You are viewing a plain text version of this content. The canonical link for it is here.
Posted to commits@pig.apache.org by Apache Wiki <wi...@apache.org> on 2008/02/02 02:31:46 UTC

[Pig Wiki] Update of "PigStreamingFunctionalSpec" by OlgaN

Dear Wiki user,

You have subscribed to a wiki page or wiki category on "Pig Wiki" for change notification.

The following page has been changed by OlgaN:
http://wiki.apache.org/pig/PigStreamingFunctionalSpec

New page:
[[Anchor(Pig_Streaming_Functional_Specification)]]
= Pig Streaming Functional Specification =

Streaming can have three separate meaning in the context of Pig project:

 1. A specific way of submitting jobs to Hadoop: Hadoop Streaming
 2. A form of processing in which the entire portion of the dataset that corresponds to a task in sent to the task and output streams out. There is no temporal or causal correspondence between an input record and specific output records.
 3. The use of non-Java functions with Hadoop.

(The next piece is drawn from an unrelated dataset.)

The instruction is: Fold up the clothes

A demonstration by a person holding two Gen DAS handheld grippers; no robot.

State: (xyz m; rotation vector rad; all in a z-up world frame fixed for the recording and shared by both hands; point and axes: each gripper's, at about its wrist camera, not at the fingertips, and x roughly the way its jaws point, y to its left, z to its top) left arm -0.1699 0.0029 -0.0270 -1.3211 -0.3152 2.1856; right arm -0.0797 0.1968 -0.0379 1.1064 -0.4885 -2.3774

The goal of Pig with respect to streaming is to support #2 for (a)Java UDFs, (b)non-Java UDFs and (c)user specified binaries/scripts. We will start with (c) since it would be most beneficial for the users. It is not our goal to be feature-by-feature compatible with Hadoop streaming as it is too open-ended and might force us to implement features that we don't necessarily want in Pig.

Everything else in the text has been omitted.